Le géant du luxe français LVMH, présidé par le milliardaire Bernard Arnault, n'exclut plus désormais de relever son offre initiale de 14,5 milliards de dollars pour acquérir le joaillier américain Tiffany, ont indiqué vendredi à l'AFP des sources proches du dossier.

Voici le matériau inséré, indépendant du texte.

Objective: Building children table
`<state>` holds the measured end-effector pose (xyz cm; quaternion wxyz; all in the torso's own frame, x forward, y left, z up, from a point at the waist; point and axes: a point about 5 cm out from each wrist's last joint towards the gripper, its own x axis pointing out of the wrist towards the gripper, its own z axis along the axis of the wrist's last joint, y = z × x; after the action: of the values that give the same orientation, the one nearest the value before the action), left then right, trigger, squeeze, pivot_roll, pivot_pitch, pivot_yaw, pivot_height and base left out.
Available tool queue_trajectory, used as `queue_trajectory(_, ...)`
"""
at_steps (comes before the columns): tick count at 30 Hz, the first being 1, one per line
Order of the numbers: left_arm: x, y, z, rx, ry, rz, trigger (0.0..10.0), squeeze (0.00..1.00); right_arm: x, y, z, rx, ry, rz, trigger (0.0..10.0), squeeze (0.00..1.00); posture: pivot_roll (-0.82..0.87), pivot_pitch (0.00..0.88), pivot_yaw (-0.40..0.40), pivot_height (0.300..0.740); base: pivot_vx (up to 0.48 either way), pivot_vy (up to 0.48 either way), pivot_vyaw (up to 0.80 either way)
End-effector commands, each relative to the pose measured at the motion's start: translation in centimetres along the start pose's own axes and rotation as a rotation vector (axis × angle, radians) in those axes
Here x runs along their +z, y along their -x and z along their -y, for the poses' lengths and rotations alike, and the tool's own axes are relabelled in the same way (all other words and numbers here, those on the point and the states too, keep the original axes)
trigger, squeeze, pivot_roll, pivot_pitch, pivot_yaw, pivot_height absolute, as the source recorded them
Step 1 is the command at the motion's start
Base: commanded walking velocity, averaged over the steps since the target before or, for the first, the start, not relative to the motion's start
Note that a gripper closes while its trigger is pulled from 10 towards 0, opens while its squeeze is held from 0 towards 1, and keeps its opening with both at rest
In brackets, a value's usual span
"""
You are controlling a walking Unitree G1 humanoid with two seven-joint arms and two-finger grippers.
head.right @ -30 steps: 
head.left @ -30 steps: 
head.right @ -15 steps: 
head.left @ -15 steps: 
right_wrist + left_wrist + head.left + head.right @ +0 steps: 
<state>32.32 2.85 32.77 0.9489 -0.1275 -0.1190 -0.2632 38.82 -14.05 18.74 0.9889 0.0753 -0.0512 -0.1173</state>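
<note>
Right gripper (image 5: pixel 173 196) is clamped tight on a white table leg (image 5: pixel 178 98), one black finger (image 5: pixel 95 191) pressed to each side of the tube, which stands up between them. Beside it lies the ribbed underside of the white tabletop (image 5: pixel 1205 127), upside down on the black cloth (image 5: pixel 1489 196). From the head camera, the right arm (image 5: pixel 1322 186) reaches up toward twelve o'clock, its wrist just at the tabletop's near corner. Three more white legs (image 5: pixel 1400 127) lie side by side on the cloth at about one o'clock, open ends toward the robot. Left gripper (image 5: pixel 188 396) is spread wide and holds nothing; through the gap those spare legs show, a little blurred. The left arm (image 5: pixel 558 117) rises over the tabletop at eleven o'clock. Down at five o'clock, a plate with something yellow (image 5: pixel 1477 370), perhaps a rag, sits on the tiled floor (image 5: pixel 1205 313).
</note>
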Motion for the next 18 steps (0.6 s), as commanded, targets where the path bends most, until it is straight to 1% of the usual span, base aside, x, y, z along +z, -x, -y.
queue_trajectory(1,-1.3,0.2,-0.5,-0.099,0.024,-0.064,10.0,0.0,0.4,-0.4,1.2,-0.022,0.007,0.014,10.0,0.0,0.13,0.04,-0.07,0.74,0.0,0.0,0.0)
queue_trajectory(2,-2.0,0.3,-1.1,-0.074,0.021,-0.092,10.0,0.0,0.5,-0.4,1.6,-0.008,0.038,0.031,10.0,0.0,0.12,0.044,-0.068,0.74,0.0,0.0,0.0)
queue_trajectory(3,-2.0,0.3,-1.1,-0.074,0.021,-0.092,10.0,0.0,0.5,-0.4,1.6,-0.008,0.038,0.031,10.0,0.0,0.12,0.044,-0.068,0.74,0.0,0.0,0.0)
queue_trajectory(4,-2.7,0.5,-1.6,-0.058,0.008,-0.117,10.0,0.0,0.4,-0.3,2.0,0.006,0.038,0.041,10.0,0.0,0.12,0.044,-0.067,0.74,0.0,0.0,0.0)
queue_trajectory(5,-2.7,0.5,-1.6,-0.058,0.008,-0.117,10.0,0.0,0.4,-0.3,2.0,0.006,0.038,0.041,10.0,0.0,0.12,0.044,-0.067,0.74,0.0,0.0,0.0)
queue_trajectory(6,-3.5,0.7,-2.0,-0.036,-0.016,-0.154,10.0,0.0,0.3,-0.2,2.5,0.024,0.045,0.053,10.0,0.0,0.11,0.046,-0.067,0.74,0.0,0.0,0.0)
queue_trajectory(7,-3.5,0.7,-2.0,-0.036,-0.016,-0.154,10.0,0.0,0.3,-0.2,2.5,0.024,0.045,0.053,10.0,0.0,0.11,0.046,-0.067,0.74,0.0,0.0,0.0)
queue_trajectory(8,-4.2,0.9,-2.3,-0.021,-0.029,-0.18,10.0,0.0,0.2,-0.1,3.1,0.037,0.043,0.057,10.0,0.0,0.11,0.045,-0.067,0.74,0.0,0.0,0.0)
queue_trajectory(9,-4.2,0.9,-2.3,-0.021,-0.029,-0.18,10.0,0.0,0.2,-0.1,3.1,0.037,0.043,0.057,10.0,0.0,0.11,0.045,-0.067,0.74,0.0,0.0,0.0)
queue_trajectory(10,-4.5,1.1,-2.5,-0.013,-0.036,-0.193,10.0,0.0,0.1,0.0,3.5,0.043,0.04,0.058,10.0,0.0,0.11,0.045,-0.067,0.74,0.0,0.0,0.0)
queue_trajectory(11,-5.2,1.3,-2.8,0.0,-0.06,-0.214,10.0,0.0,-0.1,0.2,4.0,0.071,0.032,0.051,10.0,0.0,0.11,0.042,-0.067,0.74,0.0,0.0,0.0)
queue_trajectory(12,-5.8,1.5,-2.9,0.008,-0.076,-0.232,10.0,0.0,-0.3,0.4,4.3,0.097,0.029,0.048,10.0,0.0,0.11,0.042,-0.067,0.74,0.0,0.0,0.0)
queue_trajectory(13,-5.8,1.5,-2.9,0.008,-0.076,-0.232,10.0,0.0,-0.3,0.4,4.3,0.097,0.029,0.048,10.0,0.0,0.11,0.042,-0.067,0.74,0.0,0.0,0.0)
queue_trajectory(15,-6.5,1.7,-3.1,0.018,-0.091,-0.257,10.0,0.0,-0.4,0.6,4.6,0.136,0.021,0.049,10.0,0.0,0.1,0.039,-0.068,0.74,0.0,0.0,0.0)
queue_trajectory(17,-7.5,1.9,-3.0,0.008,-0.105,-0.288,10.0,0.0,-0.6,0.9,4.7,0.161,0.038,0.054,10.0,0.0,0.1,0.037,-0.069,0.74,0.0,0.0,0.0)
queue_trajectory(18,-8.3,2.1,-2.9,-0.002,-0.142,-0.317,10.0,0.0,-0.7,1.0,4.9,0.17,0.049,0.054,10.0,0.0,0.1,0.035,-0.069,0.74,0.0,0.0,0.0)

LVMH avait révélé fin octobre avoir fait une offre sur ce grand nom de la joaillerie, mais les négociations étaient au point mort,le Français refusant de payer plus, et l'Américain estimant valoir plus.

Les deux groupes ont repris des discussions cette semaine après que le conseil d'administration de Tiffany a demandé à LVMH de revoir sa première proposition, qui sous-évalue, selon lui, l'entreprise, ont dit ces sources sous couvert d'anonymat.

Le groupe français, propriétaire des marques Louis Vuitton et Dior, devrait faire un geste sous la forme d'une nouvelle offre, ont encore dit ces sources.

"Un relèvement du prix est plus qu'envisageable", a dit l'une des sources, ajoutant que les choses pouvaient s'accélérer à tout moment.

Une autre source a néanmoins ajouté qu'il était peu probable que la nouvelle proposition s'aligne sur la demande du conseil d'administration de Tiffany, qui serait de 135 à 140 dollars le titre.

L'offre initiale de LVMH, faite le 15 octobre et non-engageante, est de 120 dollars le titre en numéraire, ce qui valorise l'entreprise à 14,5 milliards de dollars.

Tiffany est prêt en cas de relèvement du prix à entrer en négociations exclusives avec LVMH, ce qui donnerait au groupe français accès aux comptes de sa cible, a-t-on dit de mêmes sources.

Il y a une volonté partagée, dit-on encore, de réaliser cette transaction, qui permettrait à LVMH de mettre la main sur un des rares groupes de luxe américain, connu pour ses diamants et ses bagues de fiançailles et dont le magasin amiral jouxte la Trump Tower sur la 5e avenue à New York.

Contacté par l'AFP, LVMH n'a pas souhaité faire de commentaire, tandis que Tiffany n'a pas répondu dans l'immédiat.